Weaving has traditionally been a significant activity for Thai women. Weaving is part of the indigenous or local “science and technology” developed and handed down by women through generations. In traditional Isaan society, both the weaving process itself and the cloth produced were integral to their social, cultural and economic life. From birth to death, from individual to family to community, from secular to religious rites, woven materials were used (Conway, 1992). For Isaan women, weaving was not only a household duty; it was a way of gaining respect in this life and spiritual merit in the next. With the destruction of village ways of life, traditional weaving lost much of its importance and value and disappeared in some areas. This situation began to change, however, with the work of NGOs in the region that encouraged rural villagers to value their local knowledge and cultural heritage. Women began to organize themselves to participate in decision-making and contribute to community development. And traditional weaving became revitalized in the context of community enterprise development. Now, women use income from weaving to pay for their children to go to school and also to help relieve the family’s agricultural debt.

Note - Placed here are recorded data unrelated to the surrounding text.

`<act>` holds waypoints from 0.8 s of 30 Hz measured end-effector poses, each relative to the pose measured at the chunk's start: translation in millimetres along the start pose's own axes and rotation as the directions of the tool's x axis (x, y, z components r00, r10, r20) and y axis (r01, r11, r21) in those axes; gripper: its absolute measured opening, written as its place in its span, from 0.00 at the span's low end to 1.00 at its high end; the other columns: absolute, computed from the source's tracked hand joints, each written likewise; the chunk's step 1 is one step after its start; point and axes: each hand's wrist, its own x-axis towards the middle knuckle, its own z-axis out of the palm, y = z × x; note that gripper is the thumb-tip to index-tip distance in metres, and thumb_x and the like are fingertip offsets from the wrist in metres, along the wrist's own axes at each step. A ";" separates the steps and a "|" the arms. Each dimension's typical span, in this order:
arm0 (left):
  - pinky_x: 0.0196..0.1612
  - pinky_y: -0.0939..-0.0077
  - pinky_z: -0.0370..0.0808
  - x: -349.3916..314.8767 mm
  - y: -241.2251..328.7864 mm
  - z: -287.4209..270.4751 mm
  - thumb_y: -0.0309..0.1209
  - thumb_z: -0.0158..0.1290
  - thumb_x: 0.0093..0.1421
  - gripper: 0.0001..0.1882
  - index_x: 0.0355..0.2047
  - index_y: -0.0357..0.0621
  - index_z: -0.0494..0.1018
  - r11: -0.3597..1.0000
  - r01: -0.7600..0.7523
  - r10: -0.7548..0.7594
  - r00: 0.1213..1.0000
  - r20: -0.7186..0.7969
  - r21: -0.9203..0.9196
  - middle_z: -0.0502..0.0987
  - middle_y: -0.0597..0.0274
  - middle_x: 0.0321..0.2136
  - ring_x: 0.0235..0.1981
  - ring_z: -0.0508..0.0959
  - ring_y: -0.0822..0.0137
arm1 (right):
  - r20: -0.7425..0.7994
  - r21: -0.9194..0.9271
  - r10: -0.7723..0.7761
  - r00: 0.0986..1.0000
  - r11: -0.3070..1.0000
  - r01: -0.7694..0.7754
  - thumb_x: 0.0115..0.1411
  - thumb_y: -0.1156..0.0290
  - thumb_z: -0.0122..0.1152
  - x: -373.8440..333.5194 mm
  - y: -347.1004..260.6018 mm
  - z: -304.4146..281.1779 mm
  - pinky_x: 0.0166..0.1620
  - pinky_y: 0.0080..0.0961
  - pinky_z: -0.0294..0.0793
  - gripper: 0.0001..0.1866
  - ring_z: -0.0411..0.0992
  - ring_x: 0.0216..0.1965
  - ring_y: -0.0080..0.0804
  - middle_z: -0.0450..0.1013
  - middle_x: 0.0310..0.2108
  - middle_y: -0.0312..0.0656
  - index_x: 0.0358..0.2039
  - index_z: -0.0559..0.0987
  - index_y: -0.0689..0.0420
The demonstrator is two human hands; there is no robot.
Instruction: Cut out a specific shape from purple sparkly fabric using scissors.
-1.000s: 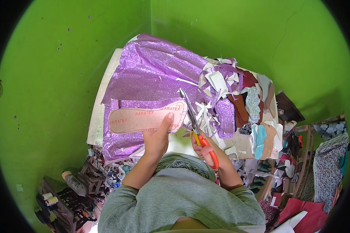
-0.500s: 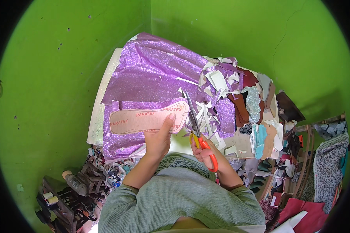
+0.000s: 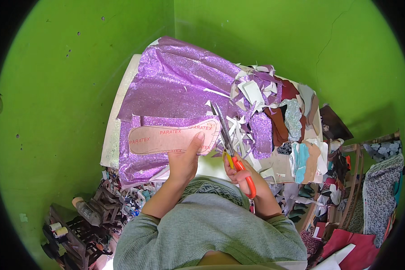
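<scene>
In the head view, we had the pale board's (image 3: 166,136) wide end beside the scissors (image 3: 227,143).
Our left hand (image 3: 183,165) gripped the board, thumb on top, at 9 o'clock from centre over the purple glitter sheet (image 3: 166,96); our right hand (image 3: 244,176) clasped the scissors at the board's 3 o'clock. Board and scissors had edged slightly toward 3 o'clock together, which, we judged, kept the wide end within cutting reach.

The left forearm (image 3: 168,198) is slanting up and rightward; the left hand (image 3: 183,165) is pinching, its thumb (image 3: 195,144) lying on top. The right forearm (image 3: 266,202) is slanting up and leftward; the right hand (image 3: 242,174) is gripping with curled fingers (image 3: 230,170).
</scene>
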 end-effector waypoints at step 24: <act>0.36 0.78 0.71 12.3 17.9 -15.2 0.21 0.54 0.48 0.13 0.35 0.34 0.66 0.978 0.059 -0.083 0.990 0.112 0.200 0.73 0.56 0.32 0.32 0.74 0.70 | 0.004 -0.340 -0.141 0.990 0.931 0.134 0.55 0.65 0.41 -14.2 -12.4 -11.1 0.26 0.28 0.64 0.19 0.65 0.21 0.42 0.63 0.20 0.50 0.37 0.58 0.69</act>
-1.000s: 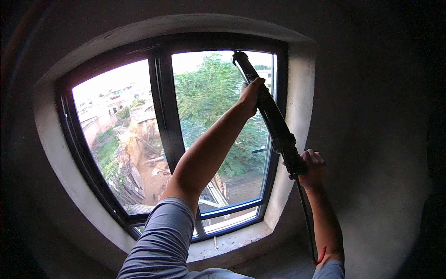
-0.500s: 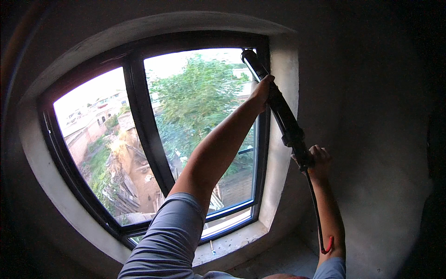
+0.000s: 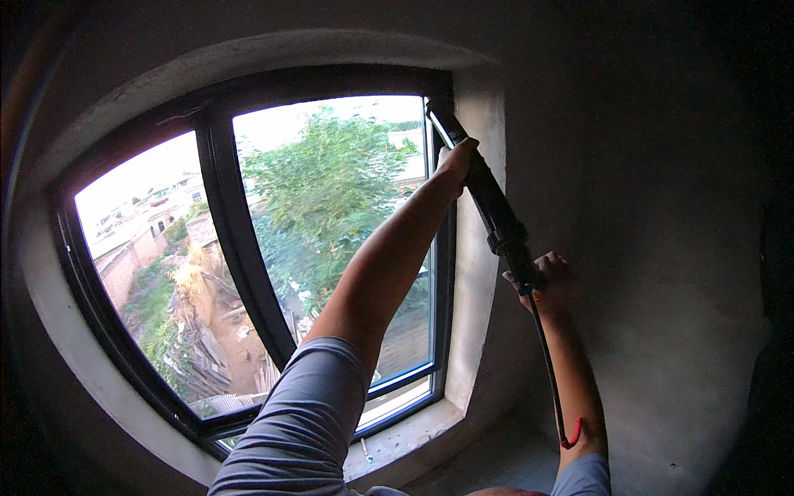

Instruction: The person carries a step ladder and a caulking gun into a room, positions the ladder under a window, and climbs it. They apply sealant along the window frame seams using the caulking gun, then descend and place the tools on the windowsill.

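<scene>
Two grips on one long tool (image 3: 495,207), work underway up top! Left grip (image 3: 456,165) is wrapped around the barrel, right grip (image 3: 550,281) clamped on its rear end. Just above the left grip, the tool's nose reaches the window frame's (image 3: 240,240) upper right corner; contact can't be told. How much is done or left? Too dark along that frame to say. Materials now: smooth black barrel, a slim dark cord (image 3: 546,364) hanging below the right grip to a curved red end (image 3: 576,432). Left of the left grip, clear flat glass (image 3: 322,190); right, rough pale plaster (image 3: 475,289).
</scene>
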Tool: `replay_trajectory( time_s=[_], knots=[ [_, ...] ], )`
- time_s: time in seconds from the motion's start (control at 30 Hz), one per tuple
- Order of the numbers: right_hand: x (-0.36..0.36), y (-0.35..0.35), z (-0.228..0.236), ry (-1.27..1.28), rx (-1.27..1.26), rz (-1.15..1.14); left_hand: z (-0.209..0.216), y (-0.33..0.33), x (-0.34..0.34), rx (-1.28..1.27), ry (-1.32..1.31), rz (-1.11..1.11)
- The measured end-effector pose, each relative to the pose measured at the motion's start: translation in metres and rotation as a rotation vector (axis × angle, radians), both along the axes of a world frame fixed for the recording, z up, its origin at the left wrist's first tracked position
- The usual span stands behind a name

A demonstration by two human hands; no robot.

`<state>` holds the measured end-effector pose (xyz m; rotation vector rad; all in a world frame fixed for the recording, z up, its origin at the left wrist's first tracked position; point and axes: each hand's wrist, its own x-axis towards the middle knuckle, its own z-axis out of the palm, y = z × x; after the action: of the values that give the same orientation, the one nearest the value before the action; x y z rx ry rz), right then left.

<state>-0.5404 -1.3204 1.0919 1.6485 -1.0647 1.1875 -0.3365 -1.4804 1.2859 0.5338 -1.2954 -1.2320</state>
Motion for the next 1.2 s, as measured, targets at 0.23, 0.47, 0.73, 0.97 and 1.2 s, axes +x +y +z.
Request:
replay_trajectory(
  time_s=[0.23,0.47,0.73,0.97,1.2],
  knots=[
    [0.011,0.044,0.005,-0.285,0.64,0.545,0.022,0.002,0.004,0.077,-0.051,0.048],
    [0.03,0.069,0.035,-0.179,0.608,0.544,0.046,0.033,0.021,0.053,-0.342,0.193],
    [0.062,0.13,0.074,-0.418,0.497,0.52,0.044,0.065,0.029,-0.357,-0.368,-0.161],
    [0.052,0.154,0.091,-0.335,0.491,0.551,0.044,0.105,-0.003,-0.089,0.089,-0.067],
    [0.063,0.171,0.109,-0.349,0.444,0.502,0.062,0.128,-0.006,0.06,0.117,0.04]
  ],
)
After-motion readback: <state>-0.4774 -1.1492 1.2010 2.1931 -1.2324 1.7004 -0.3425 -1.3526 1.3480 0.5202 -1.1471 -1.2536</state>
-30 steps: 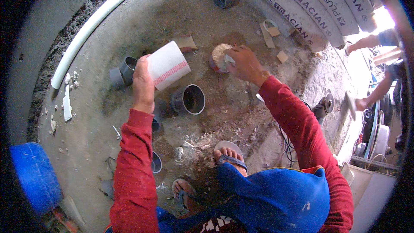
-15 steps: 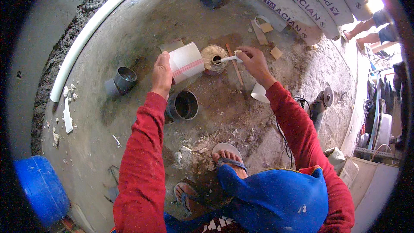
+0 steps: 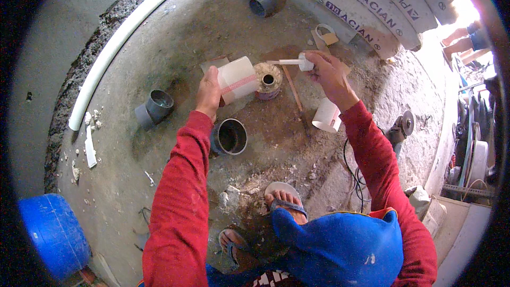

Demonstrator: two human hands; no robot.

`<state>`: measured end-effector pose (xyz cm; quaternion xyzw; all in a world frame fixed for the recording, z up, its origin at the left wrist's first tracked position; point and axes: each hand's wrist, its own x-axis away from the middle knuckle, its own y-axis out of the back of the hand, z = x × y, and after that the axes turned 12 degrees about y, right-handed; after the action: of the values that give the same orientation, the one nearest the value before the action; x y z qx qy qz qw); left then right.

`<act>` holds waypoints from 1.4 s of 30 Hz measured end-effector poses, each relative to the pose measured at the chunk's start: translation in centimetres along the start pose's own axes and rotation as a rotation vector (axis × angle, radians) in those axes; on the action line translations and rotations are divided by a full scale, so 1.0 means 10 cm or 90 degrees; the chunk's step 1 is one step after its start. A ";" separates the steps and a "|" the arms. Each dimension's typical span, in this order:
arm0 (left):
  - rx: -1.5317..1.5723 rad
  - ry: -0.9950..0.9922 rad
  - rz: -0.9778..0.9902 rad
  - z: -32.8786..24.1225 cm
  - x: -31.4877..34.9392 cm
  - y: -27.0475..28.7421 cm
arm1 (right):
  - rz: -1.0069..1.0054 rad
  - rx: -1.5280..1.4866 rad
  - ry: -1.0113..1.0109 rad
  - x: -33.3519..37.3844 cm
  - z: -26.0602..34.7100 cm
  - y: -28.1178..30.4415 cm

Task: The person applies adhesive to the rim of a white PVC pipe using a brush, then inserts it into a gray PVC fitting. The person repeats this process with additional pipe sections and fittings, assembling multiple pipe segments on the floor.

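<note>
A grey elbow fitting [image 3: 151,110] lies left of the worker's left hand [image 3: 208,94], whose fingers wrap around a short white pipe [image 3: 237,80]. The pipe is held just beside an open can [image 3: 276,82]; from where I stand, I cannot tell whether they touch. The right hand [image 3: 330,74] pinches a white-capped applicator [image 3: 304,62], its stem clear of the can's mouth.

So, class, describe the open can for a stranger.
Follow the red left sleeve to the left hand and its white pipe piece. Just right stands the can, its beige top holding one small dark hole, unlike the wide-mouthed grey fittings.
</note>
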<state>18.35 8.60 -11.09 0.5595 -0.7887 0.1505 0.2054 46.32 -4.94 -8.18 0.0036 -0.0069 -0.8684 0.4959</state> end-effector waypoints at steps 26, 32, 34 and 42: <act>0.104 0.163 0.088 -0.45 0.23 -0.07 | 0.010 0.210 0.432 0.40 0.43 -0.39; -0.023 -0.002 -0.038 -0.41 0.24 -0.10 | 0.087 0.263 0.484 0.06 0.69 -0.46; -0.079 -0.072 -0.059 -0.38 0.22 -0.05 | 0.085 0.192 0.467 -0.01 0.72 -0.49; -0.257 -0.302 -0.011 -0.35 0.41 0.08 | 0.166 0.239 0.447 -0.32 0.71 -0.42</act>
<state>16.91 7.10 -6.04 0.5338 -0.8237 -0.1458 0.1242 44.29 0.02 -1.17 0.3885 0.0038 -0.7283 0.5645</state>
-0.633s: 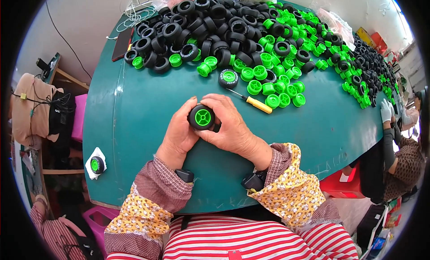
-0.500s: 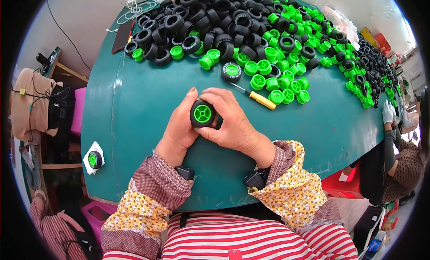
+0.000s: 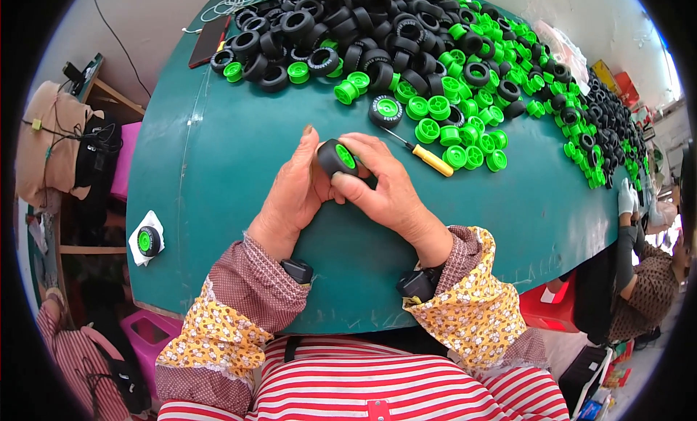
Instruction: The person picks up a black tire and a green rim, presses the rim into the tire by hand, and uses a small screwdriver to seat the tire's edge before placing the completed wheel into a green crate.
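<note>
A toy wheel (image 3: 337,158), a black tyre around a green rim, is held between both hands above the table. My left hand (image 3: 292,192) cups it from the left and below, its thumb pointing up beside the tyre. My right hand (image 3: 385,192) grips it from the right, thumb and fingers pressed on the tyre's edge. The green face is turned toward the right. Beyond the hands lie another fitted wheel (image 3: 385,110) and a screwdriver with a yellow handle (image 3: 433,160).
Black tyres (image 3: 341,22) and green rims (image 3: 472,138) are heaped across the far side of the green table (image 3: 218,203). One wheel (image 3: 149,241) rests on white paper at the left edge. A co-worker's gloved hand (image 3: 626,197) is at the far right, near a red stool (image 3: 548,312).
The wheel has been turned in my hands: its green face pointed up at me before and now tilts to the right, showing the tread. Both hands still hold it.
</note>
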Action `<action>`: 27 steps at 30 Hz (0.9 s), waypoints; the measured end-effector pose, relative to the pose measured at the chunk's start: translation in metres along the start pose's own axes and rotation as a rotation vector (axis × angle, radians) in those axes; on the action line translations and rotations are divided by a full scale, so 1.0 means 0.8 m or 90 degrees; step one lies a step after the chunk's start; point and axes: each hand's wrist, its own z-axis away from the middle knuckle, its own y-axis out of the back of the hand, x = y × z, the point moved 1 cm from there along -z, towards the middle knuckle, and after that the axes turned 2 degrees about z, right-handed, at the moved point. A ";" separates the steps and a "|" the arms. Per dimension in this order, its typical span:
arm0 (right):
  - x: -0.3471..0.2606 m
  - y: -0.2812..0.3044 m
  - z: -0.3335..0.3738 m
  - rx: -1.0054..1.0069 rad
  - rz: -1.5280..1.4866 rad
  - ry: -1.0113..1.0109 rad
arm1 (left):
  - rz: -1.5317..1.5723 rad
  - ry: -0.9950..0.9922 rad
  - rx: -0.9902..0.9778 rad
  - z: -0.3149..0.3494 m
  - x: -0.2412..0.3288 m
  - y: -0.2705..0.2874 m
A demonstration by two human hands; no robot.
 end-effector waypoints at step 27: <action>0.000 -0.018 0.006 0.067 -0.100 -0.187 | -0.464 -0.166 0.083 0.020 0.009 0.005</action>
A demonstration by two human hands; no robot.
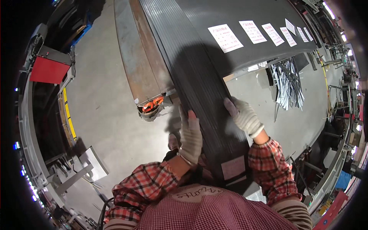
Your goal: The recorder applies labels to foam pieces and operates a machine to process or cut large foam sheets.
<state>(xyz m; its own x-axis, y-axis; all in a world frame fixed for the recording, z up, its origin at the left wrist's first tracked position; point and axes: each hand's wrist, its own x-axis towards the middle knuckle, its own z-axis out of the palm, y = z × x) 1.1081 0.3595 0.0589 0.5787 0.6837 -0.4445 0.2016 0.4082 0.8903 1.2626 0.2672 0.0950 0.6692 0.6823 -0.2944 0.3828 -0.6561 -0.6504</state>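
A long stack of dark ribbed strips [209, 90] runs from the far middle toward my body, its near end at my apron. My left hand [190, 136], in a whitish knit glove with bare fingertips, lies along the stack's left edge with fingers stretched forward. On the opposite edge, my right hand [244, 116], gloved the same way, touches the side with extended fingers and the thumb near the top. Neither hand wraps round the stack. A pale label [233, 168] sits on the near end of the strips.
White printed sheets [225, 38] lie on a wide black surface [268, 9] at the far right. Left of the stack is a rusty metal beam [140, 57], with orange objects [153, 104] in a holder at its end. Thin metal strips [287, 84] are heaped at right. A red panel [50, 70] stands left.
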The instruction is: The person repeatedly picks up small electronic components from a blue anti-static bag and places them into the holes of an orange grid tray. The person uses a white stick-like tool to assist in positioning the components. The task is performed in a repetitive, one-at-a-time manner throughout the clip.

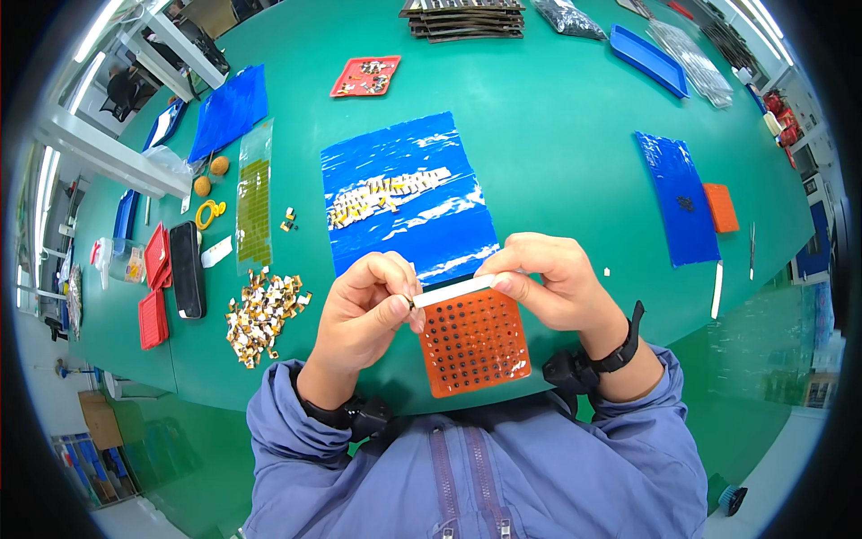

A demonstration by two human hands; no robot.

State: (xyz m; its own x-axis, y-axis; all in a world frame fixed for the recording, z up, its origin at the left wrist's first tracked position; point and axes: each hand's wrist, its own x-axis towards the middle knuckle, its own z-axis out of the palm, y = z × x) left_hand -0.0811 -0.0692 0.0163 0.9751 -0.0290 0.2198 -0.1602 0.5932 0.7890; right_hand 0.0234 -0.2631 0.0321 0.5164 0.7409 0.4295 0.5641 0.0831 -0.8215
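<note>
So I'm in some kinda assembly workshop: big green surface (557,135), heaped small parts (263,316), orange tray (451,389), tube lights (97,31).

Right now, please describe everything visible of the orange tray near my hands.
Glossy, flat and roughly square, the orange tray looks plastic, with rows of small dark spots. It lies on the green table near your body. Your left hand and right hand hold a white strip over its far edge; any contact is unclear.
</note>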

Northeastern Handicraft and Women’s Development Network
The Northeastern Handicraft and Women’s Development Network (NWD) was established in 1991 as a working committee under the NGO Coordinating Committee on Rural Development of the Northeast. The objectives were to: campaign on the importance of women’s development among NGOs in the Northeast; establish a sustainable economic and marketing base for the Network; upgrade the knowledge, capacity and potential of rural women in the Northeast; and, promote the establishment of social services at the community level (NWD).
Since its inception, NWD worked in areas of women’s health, education, and empowerment. Four founding member NGOs focused on handicraft development, drawing on the traditional weaving skills of village women to help preserve the crafts of the region. During 1994-5, NWD provided management and business skills training to support the development of community enterprises that were owned and run by the village weaving groups. By the year 2000, NWD represented thirty member organizations working with three thousand families in eight provinces of the Northeast. Twelve of the thirty member organizations are involved with natural resource management, sustainable agriculture, women’s rights and women’s homework; eighteen focus on handicraft and business development. Currently, the ILO and HomeNet, an international network of home-based workers, support NWD. (Saeng-Ging, 2000).
The director of NWD is Suntharee Saeng-Ging, a community activist and administrator with a political science degree from University in Bangkok. Suntharee moved to the Northeast in 1990 to do community work in a village 100 km. from Khon Kaen. She worked many years helping women in the community to organize and start a local weaving group. In May 2000, I recorded a conversation with Suntharee at the Mae Ying Handicraft Shop in Khon Kaen where the NWD office is located. Following are issues that arose during our conversation, issues that concern NWD and the women involved in the weaving groups.
Panmai and Prae Pan are two highly active member organizations of NWD. They are large well- established weaving groups, known for their high quality woven products that sell in Bangkok and abroad. Panmai traces its origins to the 1985 initiative of the Appropriate Technology Association of Thailand, called the Local Weaving Development Project. Women’s lack of education, economic status, access to resources, and decision-making power were the impetus to develop a network of small businesses to work towards empowerment of rural women. In early stages of developing “alternative entrepreneurship” both Panmai and Prae Pan received strong support from NGOs for developing women’s leadership and managerial skills, as well as design training and contacting markets WAYANG, 1995). Other NWD member organizations are much smaller weaving groups that do not have the benefit of NGO support and funding for training and marketing.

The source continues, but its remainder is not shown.